■ **Exercise directions**
Only an exact reprint of all the data is acceptable.

+++++

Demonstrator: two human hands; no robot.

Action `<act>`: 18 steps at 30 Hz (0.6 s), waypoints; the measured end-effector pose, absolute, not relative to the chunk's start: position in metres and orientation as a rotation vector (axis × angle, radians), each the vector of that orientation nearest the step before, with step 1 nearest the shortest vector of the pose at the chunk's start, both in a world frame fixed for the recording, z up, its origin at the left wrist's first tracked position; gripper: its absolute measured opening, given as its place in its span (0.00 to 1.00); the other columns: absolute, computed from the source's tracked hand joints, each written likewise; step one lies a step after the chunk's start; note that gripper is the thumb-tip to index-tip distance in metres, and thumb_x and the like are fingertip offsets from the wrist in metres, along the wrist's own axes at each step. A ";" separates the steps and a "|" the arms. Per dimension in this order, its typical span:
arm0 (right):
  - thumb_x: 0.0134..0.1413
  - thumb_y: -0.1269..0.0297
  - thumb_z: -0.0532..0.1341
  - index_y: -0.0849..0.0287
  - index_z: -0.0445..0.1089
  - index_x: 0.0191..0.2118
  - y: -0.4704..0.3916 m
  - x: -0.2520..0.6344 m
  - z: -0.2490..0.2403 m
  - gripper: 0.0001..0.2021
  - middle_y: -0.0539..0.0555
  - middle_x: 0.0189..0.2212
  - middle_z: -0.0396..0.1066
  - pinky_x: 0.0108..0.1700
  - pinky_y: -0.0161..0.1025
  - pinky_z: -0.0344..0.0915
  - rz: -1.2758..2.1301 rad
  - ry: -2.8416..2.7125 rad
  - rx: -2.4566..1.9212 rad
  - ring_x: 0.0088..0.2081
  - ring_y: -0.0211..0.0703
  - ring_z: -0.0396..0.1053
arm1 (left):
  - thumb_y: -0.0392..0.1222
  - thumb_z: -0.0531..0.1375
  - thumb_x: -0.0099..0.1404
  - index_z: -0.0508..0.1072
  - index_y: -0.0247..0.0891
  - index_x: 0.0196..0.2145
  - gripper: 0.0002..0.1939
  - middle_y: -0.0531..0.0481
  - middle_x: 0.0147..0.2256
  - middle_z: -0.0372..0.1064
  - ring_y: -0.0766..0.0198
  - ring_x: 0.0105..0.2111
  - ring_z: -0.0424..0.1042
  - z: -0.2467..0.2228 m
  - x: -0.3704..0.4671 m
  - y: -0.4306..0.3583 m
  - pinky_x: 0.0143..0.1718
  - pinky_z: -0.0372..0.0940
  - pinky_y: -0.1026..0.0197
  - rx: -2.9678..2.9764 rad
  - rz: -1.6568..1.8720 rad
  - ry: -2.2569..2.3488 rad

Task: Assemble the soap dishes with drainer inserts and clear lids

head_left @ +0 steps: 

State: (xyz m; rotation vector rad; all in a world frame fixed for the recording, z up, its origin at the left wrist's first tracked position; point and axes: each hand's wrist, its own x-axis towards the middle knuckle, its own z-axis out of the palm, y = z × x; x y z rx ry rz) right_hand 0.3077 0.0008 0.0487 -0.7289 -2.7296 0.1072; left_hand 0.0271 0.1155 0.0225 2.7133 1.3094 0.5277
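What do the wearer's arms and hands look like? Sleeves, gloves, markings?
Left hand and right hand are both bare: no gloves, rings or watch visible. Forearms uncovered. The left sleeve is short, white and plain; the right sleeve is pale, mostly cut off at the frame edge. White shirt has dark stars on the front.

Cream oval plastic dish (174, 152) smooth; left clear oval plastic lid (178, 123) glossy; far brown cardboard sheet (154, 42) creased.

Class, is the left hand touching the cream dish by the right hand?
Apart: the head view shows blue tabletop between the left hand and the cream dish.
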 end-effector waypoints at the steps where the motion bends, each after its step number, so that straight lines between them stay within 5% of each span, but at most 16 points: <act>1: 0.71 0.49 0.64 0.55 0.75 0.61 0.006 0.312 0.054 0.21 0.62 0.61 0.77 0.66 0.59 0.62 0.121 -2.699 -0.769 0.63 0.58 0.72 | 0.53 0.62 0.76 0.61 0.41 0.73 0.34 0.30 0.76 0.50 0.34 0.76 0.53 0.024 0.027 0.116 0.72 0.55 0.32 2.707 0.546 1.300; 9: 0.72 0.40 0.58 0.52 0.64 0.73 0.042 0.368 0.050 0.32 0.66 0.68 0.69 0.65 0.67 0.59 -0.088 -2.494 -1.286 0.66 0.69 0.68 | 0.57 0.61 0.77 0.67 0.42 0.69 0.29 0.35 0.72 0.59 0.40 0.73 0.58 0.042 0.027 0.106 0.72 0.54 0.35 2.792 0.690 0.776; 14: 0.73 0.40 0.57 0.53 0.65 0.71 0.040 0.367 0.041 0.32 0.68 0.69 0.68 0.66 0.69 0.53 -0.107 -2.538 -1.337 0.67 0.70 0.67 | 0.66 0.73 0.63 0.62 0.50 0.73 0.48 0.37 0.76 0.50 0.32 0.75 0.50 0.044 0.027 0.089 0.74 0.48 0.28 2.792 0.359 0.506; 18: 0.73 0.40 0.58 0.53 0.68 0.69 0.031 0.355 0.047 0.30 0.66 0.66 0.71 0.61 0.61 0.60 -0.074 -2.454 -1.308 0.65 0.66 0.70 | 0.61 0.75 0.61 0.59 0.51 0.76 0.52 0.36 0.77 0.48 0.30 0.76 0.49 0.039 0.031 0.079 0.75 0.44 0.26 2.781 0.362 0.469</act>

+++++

■ **Task result**
Demonstrator: two human hands; no robot.

Action `<act>`: 18 steps at 30 Hz (0.6 s), waypoints; the measured end-effector pose, absolute, not relative to the chunk's start: position in metres and orientation as a rotation vector (axis × angle, radians), each the vector of that orientation nearest the step before, with step 1 nearest the shortest vector of the pose at the chunk's start, both in a world frame fixed for the recording, z up, its origin at the left wrist's first tracked position; gripper: its absolute measured opening, given as its place in its span (0.00 to 1.00); the other columns: absolute, computed from the source's tracked hand joints, each written likewise; step one lies a step after the chunk's start; note that gripper is the thumb-tip to index-tip distance in metres, and thumb_x and the like are fingertip offsets from the wrist in metres, along the wrist's own axes at each step. A ";" separates the steps and a "|" the arms. Per dimension in this order, its typical span:
arm0 (right):
  - thumb_x: 0.0134..0.1413
  - thumb_y: -0.1269..0.0297
  - thumb_z: -0.0532..0.1341
  - index_y: -0.0849..0.0287
  - index_z: -0.0445..0.1089
  - index_x: 0.0191..0.2118
  - y: -0.4704..0.3916 m
  - x: -0.2520..0.6344 m
  - z: -0.2490..0.2403 m
  - gripper: 0.0001..0.2021
  - middle_y: -0.0539..0.0555
  - middle_x: 0.0189..0.2212
  - middle_z: -0.0396..0.1066
  - pinky_x: 0.0108..0.1700
  - pinky_y: -0.0161..0.1025
  - pinky_z: -0.0344..0.0915
  - rz: -1.2758..2.1301 rad
  - ry: -2.8416..2.7125 rad
  - rx: -2.4566..1.9212 rad
  - ring_x: 0.0088..0.2081
  - ring_y: -0.0211..0.0703
  - ring_z: -0.0396..0.1053
arm1 (left):
  - thumb_y: -0.0392..0.1222
  - thumb_z: -0.0531..0.1375
  - thumb_x: -0.0099..0.1404
  - index_z: -0.0508..0.1072
  - index_y: -0.0247..0.0891
  - index_x: 0.0196..0.2145
  - gripper: 0.0002..0.1939
  - middle_y: -0.0531..0.0481
  - middle_x: 0.0147..0.2256
  - middle_z: -0.0372..0.1064
  - ring_y: -0.0766..0.0198
  - ring_x: 0.0105..0.2111
  - ring_z: -0.0424..0.1042
  - z: -0.2467..0.2228 m
  - x: -0.3704..0.4671 m
  - y: -0.4306..0.3583 m
  - pinky_x: 0.0143..0.1718
  - pinky_z: -0.0372..0.0940
  - pinky_y: -0.1026..0.0197
  - rx: -2.9678..2.9764 rad
  - rz: -1.6568..1.8720 rad
  - ry: -2.2569..2.3488 rad

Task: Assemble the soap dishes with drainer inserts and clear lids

head_left @ +0 steps: 

State: (xyz m; rotation vector rad; all in a world frame fixed for the recording, z up, its origin at the left wrist's first tracked position; point and axes: each hand's wrist, its own x-axis towards the middle knuckle, its own z-axis out of the palm, y = z × x; x y z rx ry rz) right_hand 0.3077 0.0008 0.0487 -0.7289 -2.7296 0.1072; left_hand 0.0271 0.1155 0.0225 2.7133 1.3094 0.5277
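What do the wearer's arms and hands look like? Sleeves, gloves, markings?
Left hand and right hand are both bare: no gloves, rings or watch visible. Forearms uncovered. The left sleeve is short, white and plain; the right sleeve is pale, mostly cut off at the frame edge. White shirt has dark stars on the front.

Cream oval plastic dish (174, 152) smooth; left clear oval plastic lid (178, 123) glossy; far brown cardboard sheet (154, 42) creased.

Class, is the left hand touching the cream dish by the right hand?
Apart: the head view shows blue tabletop between the left hand and the cream dish.
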 end-effector waypoints at the steps where the motion bends, each after its step number, so that straight lines between them stay within 5% of each span, but at most 16 points: <act>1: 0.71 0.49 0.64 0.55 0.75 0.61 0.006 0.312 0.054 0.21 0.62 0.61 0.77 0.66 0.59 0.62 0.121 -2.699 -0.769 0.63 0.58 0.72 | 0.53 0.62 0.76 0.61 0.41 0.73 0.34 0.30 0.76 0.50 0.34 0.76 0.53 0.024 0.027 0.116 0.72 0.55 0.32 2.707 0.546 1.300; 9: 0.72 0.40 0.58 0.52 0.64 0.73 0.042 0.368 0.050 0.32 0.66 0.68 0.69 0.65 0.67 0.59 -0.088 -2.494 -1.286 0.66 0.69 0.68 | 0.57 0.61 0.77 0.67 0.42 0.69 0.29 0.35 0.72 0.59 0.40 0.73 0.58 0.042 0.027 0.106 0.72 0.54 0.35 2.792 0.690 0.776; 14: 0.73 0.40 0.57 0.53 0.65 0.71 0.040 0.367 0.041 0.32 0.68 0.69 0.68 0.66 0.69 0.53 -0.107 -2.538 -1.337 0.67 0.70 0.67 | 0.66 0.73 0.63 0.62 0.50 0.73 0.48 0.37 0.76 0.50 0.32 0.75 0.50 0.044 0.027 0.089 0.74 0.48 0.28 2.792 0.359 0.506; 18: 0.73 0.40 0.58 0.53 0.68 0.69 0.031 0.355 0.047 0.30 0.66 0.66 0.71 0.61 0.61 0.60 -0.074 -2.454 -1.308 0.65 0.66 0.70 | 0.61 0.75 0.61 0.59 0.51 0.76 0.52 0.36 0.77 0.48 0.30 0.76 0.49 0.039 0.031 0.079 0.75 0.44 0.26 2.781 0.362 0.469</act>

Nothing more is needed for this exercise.